• TASK DESCRIPTION
The answer should be one number, the count of lines in the data with "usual".

<<<<

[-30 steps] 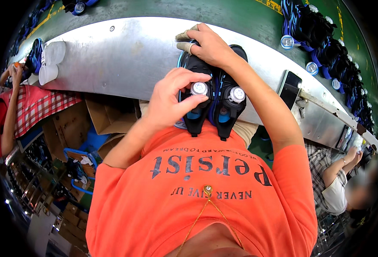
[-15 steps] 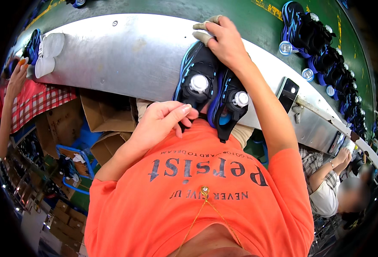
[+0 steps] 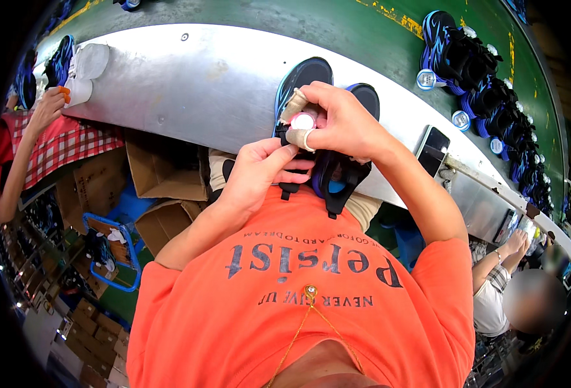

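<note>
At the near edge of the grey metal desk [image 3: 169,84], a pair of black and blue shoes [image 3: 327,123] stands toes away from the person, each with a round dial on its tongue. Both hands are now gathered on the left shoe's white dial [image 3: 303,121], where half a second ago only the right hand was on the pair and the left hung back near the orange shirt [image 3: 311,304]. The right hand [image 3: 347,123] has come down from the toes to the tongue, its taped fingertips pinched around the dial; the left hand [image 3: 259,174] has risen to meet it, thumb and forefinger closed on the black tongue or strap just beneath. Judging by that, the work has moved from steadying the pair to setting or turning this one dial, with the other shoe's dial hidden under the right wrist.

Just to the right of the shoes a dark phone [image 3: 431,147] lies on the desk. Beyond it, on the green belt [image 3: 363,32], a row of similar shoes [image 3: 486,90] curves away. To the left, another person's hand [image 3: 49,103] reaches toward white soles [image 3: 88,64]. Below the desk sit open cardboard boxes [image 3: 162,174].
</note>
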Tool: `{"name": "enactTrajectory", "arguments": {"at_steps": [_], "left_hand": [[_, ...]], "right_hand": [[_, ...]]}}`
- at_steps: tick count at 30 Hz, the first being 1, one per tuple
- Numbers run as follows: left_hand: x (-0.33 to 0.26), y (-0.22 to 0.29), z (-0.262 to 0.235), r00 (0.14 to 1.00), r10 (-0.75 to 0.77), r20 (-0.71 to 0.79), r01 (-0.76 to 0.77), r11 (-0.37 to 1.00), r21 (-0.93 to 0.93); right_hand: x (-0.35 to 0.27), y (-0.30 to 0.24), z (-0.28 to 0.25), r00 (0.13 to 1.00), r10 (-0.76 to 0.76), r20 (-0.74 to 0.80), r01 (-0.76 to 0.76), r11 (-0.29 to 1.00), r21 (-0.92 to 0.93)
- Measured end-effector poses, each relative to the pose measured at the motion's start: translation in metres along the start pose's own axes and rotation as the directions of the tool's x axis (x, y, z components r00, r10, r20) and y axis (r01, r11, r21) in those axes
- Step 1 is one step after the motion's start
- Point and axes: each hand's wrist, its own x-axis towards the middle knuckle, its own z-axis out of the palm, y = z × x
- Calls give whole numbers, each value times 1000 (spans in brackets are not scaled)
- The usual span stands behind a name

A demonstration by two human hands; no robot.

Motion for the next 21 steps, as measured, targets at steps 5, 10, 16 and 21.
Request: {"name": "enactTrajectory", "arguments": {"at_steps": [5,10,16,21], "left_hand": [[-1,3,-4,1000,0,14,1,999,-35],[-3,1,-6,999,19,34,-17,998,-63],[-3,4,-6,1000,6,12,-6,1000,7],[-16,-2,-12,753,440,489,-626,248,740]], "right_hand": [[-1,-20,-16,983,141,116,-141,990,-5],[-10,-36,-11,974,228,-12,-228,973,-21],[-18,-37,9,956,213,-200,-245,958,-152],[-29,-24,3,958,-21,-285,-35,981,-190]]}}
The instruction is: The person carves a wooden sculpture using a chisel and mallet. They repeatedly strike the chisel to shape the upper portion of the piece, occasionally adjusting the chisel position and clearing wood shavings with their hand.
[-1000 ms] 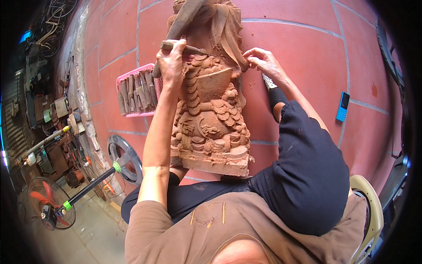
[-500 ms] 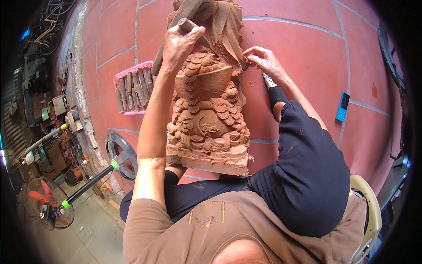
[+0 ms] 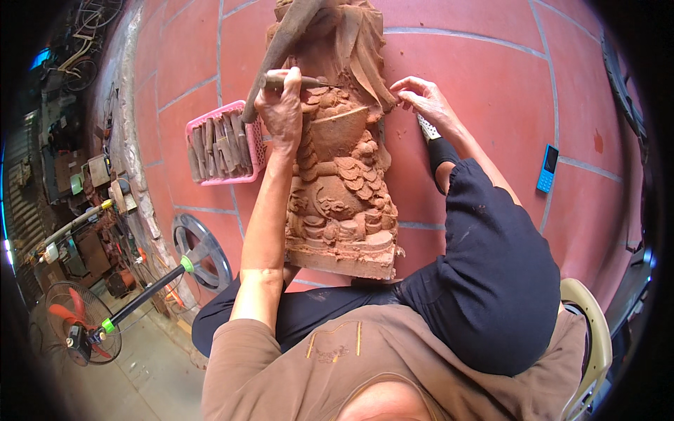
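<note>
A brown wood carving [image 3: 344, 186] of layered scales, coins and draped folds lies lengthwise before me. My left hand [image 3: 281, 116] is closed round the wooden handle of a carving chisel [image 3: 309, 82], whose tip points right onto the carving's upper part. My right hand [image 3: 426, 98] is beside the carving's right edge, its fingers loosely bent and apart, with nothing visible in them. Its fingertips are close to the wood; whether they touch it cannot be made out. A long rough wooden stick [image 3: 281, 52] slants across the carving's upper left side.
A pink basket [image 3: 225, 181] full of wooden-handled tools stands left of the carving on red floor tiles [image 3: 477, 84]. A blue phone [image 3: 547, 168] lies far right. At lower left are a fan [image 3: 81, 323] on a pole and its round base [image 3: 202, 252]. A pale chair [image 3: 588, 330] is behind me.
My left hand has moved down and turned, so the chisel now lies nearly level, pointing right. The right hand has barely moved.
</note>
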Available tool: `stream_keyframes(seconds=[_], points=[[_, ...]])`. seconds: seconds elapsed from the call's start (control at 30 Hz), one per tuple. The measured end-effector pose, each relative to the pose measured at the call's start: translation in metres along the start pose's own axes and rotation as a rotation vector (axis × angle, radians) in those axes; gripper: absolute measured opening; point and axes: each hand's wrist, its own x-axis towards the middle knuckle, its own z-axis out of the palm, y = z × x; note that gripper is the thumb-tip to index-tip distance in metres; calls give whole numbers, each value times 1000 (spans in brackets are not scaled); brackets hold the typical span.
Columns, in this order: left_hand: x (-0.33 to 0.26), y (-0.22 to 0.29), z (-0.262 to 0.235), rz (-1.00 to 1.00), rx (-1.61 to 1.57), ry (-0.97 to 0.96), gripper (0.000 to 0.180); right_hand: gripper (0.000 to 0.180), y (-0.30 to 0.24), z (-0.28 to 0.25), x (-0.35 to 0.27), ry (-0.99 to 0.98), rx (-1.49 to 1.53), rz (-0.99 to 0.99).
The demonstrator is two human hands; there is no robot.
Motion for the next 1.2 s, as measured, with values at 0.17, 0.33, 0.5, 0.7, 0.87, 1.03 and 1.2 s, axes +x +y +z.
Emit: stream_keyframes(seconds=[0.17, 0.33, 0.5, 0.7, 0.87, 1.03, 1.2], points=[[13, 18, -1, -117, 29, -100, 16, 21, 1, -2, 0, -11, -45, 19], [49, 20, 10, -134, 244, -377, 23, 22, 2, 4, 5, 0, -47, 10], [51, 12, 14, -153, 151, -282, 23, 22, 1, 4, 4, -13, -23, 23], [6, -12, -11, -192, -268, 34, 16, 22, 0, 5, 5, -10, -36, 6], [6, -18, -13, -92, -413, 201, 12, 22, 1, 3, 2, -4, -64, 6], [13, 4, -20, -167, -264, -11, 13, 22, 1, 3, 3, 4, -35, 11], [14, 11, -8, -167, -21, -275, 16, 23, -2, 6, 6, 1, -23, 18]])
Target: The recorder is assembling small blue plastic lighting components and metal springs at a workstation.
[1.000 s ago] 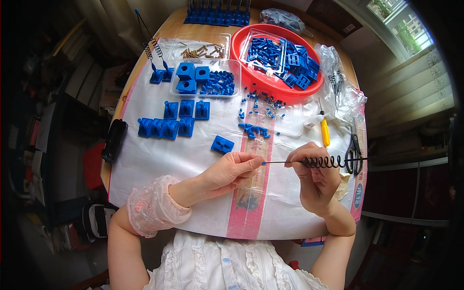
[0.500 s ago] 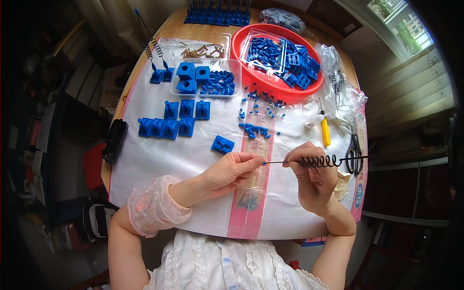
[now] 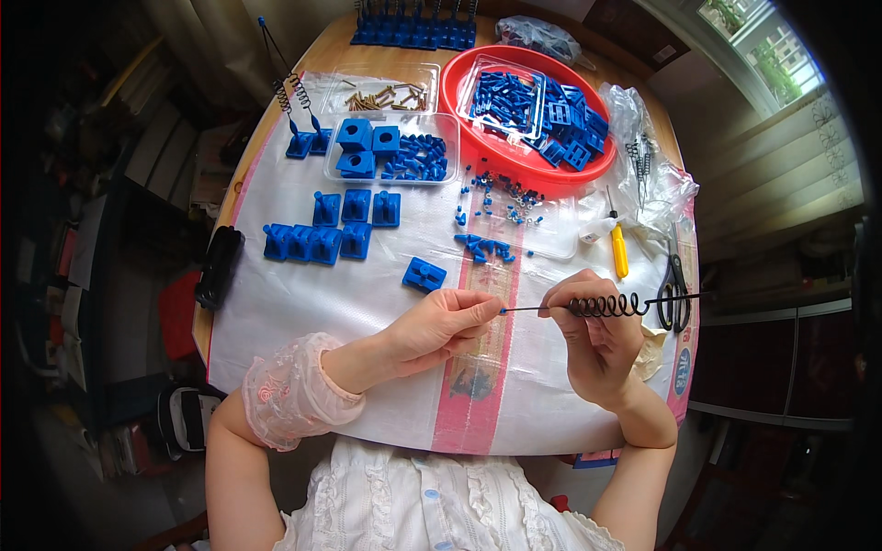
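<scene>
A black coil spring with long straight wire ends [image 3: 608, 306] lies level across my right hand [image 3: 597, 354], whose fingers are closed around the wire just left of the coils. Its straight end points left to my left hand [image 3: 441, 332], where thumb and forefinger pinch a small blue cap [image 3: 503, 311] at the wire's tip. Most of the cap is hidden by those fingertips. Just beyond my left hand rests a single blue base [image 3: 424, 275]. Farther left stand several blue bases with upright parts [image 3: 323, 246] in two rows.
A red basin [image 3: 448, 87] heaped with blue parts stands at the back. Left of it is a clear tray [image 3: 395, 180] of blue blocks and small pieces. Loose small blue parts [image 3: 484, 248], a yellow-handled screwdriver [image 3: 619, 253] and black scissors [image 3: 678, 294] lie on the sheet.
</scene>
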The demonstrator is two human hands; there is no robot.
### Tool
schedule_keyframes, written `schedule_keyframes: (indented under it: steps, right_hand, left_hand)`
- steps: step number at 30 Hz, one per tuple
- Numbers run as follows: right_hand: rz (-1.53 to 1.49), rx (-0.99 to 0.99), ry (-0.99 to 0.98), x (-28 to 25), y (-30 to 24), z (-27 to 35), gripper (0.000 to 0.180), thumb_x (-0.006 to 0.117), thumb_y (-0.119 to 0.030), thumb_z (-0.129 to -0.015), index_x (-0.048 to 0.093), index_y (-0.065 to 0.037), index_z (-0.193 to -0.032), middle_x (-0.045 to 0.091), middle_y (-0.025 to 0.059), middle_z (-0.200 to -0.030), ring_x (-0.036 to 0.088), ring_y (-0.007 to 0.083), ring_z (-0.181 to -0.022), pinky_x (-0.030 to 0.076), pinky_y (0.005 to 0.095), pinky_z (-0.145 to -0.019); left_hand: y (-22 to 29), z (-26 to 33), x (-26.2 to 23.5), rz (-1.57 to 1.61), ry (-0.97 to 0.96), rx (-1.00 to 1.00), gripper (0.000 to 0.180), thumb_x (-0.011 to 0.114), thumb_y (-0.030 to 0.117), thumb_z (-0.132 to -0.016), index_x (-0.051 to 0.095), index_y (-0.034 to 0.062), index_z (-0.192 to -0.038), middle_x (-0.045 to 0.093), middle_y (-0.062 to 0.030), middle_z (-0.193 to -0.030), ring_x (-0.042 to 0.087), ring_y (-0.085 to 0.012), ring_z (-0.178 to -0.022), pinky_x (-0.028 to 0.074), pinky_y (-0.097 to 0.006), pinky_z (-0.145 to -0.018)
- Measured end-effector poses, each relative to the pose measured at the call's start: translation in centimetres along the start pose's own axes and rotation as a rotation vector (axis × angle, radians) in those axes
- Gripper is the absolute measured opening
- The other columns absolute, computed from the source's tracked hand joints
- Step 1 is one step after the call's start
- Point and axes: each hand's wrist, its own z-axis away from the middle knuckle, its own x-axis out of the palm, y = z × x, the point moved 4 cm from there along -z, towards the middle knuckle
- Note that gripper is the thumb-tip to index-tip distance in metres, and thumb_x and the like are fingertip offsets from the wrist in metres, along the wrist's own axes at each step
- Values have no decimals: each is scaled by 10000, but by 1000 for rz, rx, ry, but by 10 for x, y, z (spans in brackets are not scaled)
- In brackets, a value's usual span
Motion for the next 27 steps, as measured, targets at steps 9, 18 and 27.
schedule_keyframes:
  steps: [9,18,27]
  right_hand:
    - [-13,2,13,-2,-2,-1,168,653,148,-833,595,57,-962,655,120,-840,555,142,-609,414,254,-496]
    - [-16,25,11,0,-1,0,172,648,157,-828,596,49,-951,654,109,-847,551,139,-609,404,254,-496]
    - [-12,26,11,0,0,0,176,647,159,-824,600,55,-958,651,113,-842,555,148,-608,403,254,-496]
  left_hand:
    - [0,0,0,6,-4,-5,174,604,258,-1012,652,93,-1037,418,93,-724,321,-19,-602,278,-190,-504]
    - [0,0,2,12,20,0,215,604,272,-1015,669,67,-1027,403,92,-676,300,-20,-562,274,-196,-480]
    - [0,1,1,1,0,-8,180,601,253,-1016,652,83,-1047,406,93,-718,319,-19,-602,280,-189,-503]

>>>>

• TASK ANSWER
2